Stored dataset items

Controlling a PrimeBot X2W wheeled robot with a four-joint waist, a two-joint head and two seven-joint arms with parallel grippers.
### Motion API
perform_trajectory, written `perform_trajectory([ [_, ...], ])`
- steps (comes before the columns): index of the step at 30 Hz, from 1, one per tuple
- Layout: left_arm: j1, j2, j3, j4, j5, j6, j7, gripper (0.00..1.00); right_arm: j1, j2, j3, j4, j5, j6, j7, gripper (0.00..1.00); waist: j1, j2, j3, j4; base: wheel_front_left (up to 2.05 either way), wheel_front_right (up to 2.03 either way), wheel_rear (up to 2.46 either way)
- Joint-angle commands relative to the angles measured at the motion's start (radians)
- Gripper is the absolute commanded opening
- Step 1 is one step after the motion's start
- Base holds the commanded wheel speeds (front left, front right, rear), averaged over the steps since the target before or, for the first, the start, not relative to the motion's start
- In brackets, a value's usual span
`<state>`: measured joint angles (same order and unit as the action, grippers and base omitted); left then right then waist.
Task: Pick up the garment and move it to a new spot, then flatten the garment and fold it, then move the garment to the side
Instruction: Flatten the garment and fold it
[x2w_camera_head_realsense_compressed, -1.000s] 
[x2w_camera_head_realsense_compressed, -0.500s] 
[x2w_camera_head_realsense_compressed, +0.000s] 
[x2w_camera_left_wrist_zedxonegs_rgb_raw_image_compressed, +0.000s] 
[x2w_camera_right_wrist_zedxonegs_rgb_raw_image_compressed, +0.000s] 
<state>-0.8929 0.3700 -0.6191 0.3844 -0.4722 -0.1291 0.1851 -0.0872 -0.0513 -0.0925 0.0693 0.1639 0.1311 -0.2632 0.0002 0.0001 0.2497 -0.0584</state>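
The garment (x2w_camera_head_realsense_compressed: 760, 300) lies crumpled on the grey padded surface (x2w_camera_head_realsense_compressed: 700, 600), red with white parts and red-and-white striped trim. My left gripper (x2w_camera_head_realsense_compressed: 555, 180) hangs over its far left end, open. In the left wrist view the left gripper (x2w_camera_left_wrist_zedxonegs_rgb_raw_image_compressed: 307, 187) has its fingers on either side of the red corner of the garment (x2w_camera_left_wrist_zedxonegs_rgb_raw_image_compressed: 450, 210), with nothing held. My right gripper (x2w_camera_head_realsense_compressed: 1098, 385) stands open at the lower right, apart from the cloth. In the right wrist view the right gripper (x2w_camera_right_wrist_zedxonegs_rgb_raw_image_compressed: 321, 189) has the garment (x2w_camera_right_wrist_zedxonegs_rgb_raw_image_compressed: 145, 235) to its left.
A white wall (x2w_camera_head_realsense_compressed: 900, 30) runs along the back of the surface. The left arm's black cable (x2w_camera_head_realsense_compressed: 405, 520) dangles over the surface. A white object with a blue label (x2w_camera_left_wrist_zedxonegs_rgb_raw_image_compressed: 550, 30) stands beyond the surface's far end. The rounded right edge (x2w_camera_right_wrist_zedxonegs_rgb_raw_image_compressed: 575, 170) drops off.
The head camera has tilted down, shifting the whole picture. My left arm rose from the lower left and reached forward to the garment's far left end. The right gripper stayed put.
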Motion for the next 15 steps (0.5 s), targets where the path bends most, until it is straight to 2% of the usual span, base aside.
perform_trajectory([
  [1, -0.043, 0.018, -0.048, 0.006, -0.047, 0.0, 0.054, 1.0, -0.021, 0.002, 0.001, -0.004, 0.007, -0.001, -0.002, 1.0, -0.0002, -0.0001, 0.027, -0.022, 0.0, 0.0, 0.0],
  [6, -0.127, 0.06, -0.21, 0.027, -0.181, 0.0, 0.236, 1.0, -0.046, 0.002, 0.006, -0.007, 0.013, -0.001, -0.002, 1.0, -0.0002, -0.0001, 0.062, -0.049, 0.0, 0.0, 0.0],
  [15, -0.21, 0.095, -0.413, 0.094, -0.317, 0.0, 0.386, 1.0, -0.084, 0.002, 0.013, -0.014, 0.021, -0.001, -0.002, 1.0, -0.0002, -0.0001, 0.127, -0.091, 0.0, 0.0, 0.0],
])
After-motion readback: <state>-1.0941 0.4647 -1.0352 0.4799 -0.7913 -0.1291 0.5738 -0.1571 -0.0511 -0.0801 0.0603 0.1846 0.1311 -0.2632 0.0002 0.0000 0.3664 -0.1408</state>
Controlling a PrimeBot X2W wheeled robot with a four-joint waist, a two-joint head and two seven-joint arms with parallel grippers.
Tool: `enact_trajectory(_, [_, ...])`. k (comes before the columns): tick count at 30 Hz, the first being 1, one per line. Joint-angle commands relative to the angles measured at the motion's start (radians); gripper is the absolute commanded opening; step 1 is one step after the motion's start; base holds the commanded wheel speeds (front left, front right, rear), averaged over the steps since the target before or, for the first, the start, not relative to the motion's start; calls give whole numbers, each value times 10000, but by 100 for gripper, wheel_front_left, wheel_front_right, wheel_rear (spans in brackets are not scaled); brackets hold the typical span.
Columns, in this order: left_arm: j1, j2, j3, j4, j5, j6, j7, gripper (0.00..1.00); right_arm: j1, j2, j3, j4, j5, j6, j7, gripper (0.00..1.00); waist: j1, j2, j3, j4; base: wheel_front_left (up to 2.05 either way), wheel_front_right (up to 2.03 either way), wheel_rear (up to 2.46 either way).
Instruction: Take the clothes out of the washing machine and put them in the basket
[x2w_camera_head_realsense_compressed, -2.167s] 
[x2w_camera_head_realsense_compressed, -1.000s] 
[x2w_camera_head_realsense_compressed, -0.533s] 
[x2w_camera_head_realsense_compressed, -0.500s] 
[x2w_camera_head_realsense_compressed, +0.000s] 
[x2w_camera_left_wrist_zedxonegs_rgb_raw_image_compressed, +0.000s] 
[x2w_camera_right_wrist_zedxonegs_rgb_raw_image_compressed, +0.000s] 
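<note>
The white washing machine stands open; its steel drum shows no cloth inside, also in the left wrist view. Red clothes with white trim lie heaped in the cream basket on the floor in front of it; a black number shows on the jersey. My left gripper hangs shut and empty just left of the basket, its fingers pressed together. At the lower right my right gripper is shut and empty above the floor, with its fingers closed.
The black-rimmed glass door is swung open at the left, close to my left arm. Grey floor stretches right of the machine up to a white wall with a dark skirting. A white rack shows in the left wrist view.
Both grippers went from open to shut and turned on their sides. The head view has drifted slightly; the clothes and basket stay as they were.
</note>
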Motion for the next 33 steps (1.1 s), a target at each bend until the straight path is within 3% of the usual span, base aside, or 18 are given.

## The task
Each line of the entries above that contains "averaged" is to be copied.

## Response
- Base holds the commanded wheel speeds (front left, front right, rear), averaged over the steps since the target before or, for the first, the start, not relative to the motion's start
Tool: `enact_trajectory(_, [_, ...])`. k (comes before the columns): tick count at 30 Hz, the first being 1, one per line. Joint-angle commands relative to the angles measured at the motion's start (radians); gripper is the absolute commanded opening; step 1 is one step after the motion's start; base holds the commanded wheel speeds (front left, front right, rear), averaged over the steps since the target before or, for the first, the start, not relative to the motion's start; calls give whole numbers, each value times 10000, but by 100 for gripper, wheel_front_left, wheel_front_right, wheel_rear (spans in brackets are not scaled); brackets hold the typical span.

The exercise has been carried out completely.